* Your goal
What is needed here is an exact repetition of the records below, beginning at the line that has "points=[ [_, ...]" and stopping after the line that has "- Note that".
-- Input material follows --
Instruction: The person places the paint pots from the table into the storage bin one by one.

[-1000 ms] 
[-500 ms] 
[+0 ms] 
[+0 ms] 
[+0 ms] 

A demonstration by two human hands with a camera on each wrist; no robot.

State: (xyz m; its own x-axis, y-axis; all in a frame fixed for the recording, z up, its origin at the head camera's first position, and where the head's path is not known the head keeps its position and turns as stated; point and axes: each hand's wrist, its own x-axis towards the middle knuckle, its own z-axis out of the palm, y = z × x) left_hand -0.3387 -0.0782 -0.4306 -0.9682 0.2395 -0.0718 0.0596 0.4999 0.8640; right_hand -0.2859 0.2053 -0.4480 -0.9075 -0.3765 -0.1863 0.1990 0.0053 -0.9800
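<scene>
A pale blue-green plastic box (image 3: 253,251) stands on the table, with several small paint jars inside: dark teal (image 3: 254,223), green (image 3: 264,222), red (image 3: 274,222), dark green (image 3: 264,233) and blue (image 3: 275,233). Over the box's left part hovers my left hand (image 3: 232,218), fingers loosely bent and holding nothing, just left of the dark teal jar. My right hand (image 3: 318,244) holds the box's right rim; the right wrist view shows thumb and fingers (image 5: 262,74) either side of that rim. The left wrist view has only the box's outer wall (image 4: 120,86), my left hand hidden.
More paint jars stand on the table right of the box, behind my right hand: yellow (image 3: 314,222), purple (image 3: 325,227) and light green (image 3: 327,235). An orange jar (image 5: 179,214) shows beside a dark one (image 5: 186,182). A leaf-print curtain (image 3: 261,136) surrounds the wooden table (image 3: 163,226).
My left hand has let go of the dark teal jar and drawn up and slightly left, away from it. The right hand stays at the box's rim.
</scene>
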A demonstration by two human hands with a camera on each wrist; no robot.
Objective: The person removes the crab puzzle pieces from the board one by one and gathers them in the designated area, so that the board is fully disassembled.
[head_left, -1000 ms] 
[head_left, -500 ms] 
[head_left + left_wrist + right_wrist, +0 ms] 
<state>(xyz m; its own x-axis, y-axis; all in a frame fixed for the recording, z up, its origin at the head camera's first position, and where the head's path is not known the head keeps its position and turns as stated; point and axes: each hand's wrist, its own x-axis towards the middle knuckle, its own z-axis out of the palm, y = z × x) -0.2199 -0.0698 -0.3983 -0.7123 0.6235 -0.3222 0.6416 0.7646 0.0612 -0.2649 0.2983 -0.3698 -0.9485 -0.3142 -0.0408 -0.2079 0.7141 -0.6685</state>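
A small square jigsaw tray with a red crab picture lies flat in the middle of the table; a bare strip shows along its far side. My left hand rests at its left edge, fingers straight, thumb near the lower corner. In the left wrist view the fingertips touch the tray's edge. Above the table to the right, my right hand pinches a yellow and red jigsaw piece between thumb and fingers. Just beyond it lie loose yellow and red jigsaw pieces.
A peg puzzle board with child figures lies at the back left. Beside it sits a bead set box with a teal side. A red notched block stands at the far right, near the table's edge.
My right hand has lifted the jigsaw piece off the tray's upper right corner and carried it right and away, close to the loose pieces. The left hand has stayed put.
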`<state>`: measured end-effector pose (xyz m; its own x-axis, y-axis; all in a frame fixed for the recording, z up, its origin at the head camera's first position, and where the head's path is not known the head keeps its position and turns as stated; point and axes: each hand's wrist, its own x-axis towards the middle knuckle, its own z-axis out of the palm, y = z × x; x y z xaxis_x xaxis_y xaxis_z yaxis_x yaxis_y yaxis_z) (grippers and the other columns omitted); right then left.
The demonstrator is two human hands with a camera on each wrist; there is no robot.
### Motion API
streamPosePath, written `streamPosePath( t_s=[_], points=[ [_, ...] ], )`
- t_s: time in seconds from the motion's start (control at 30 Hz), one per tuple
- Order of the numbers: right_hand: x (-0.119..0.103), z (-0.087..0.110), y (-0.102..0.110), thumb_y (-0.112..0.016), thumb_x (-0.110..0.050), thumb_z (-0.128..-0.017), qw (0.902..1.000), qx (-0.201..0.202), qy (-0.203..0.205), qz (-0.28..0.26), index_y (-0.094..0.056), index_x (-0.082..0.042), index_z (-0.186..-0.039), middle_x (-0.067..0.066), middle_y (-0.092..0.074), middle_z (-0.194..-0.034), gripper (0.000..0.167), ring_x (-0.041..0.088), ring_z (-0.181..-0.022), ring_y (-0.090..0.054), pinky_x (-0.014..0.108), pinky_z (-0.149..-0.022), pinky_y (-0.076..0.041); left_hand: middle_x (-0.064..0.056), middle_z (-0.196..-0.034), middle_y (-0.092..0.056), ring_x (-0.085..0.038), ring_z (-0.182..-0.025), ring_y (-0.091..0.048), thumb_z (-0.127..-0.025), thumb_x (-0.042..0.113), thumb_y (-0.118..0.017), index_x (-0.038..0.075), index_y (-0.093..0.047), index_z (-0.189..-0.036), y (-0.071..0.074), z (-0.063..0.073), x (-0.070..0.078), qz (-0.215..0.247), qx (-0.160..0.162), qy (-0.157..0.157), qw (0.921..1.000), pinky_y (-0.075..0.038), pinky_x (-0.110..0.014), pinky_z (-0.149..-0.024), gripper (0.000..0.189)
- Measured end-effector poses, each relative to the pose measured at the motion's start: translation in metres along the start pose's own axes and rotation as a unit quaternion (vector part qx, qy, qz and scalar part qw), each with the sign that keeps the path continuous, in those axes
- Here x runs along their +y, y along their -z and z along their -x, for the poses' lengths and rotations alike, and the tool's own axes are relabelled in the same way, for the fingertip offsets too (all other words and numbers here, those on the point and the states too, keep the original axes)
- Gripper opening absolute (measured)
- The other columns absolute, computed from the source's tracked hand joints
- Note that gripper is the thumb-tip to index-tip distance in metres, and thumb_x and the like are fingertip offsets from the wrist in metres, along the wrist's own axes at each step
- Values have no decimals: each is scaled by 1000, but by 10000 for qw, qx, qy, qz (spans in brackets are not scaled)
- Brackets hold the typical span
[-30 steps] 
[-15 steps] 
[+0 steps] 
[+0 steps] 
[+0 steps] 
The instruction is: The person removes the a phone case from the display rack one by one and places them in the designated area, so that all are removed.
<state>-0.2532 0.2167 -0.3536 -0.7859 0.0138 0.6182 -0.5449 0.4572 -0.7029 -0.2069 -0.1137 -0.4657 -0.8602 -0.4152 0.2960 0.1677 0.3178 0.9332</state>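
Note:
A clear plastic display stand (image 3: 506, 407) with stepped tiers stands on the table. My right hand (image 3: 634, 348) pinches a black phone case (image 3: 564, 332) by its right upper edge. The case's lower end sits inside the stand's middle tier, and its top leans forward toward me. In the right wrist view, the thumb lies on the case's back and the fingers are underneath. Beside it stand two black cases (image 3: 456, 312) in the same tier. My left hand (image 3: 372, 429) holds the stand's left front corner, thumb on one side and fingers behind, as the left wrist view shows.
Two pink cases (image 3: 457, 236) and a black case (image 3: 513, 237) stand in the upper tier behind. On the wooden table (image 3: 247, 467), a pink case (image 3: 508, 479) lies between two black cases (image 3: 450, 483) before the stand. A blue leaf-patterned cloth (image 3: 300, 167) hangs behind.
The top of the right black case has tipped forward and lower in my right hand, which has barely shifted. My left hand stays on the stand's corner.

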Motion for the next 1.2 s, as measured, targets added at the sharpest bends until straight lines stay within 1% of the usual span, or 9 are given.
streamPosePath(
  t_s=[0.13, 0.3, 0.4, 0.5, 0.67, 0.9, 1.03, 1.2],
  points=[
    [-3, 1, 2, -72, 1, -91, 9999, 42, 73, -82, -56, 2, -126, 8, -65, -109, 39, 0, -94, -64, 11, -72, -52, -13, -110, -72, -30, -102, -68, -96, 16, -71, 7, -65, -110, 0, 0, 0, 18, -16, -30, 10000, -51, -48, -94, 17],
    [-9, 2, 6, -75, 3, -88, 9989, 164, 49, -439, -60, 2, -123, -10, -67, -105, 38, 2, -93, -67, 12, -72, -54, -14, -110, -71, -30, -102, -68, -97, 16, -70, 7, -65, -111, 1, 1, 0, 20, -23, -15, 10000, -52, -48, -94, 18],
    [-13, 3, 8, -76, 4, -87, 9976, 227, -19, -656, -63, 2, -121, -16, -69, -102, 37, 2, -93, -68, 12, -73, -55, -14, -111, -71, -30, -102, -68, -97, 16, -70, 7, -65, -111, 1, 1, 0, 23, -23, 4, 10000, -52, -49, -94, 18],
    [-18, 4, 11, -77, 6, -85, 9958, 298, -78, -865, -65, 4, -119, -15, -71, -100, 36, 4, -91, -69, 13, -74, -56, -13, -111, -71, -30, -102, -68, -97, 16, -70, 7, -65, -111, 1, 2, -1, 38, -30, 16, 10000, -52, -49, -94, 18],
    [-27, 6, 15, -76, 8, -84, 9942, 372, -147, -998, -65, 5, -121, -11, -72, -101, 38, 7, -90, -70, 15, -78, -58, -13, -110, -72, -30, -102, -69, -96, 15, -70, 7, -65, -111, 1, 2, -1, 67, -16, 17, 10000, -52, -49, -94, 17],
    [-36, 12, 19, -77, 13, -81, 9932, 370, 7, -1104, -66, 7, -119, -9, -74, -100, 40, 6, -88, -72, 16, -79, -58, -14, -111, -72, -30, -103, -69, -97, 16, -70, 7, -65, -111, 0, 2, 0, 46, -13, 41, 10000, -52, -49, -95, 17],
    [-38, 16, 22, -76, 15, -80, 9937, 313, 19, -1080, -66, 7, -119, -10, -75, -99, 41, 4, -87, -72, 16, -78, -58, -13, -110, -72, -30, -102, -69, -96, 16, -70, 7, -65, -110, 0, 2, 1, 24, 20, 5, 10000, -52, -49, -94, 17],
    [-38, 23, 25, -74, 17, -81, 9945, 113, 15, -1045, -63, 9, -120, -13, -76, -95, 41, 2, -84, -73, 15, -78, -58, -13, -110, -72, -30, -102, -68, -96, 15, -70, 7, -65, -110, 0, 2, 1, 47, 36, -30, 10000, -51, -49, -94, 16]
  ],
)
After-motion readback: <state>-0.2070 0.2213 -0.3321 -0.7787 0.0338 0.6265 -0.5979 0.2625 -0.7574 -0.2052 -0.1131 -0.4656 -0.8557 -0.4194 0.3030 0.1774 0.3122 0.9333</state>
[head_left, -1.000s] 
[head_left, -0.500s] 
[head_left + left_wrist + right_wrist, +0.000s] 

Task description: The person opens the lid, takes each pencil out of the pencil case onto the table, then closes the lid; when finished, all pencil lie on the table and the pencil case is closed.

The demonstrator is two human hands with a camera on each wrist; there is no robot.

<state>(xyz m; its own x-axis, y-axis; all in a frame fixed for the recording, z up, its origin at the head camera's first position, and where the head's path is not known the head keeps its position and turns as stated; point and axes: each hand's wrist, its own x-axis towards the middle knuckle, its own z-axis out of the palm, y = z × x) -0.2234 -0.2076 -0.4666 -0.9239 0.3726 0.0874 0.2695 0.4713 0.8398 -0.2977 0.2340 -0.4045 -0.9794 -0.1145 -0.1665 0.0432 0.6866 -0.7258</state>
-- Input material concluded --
* Written response
streamPosePath, written `streamPosePath( t_s=[_], points=[ [_, ...] ], )`
- t_s: time in seconds from the motion's start (control at 30 Hz), one per tuple
- Order of the numbers: right_hand: x (-0.119..0.103), z (-0.087..0.110), y (-0.102..0.110), thumb_y (-0.112..0.016), thumb_x (-0.110..0.050), thumb_z (-0.128..-0.017), qw (0.902..1.000), qx (-0.201..0.202), qy (-0.203..0.205), qz (-0.28..0.26), index_y (-0.094..0.056), index_x (-0.082..0.042), index_z (-0.186..-0.039), middle_x (-0.067..0.066), middle_y (-0.092..0.074), middle_z (-0.194..-0.034), gripper (0.000..0.167), ring_x (-0.041..0.088), ring_z (-0.181..-0.022), ring_y (-0.090..0.054), pinky_x (-0.014..0.108), pinky_z (-0.149..-0.022), pinky_y (-0.076..0.041); left_hand: middle_x (-0.064..0.056), middle_z (-0.196..-0.034), middle_y (-0.092..0.056), ring_x (-0.085..0.038), ring_z (-0.182..-0.025), ring_y (-0.091..0.048), thumb_z (-0.127..-0.025), thumb_x (-0.042..0.113), thumb_y (-0.118..0.017), index_x (-0.038..0.075), index_y (-0.093..0.047), index_z (-0.189..-0.036), y (-0.071..0.074), z (-0.063..0.073), x (-0.070..0.078), qz (-0.215..0.247), qx (-0.160..0.162), qy (-0.157..0.157), qw (0.921..1.000), pinky_y (-0.075..0.038), pinky_x (-0.110..0.014), pinky_z (-0.149..-0.024), gripper (0.000..0.189)
- Measured end-effector poses, each relative to the pose measured at the motion's start: translation in metres along the start pose's own axes and rotation as a unit quaternion (vector part qx, qy, qz and scalar part qw), each with the sign that keeps the path continuous, in those axes
- Here x runs along their +y, y along their -z and z along their -x, for the poses' lengths and rotations alike, and the tool's own axes are relabelled in the same way, for the fingertip offsets too (all other words and numbers here, those on the point and the states too, keep the original axes)
- Gripper opening absolute (measured)
- The other columns absolute, computed from the source's tracked hand joints
- Note that gripper is the thumb-tip to index-tip distance in metres, and thumb_x and the like are fingertip offsets from the wrist in metres, along the wrist's own axes at each step

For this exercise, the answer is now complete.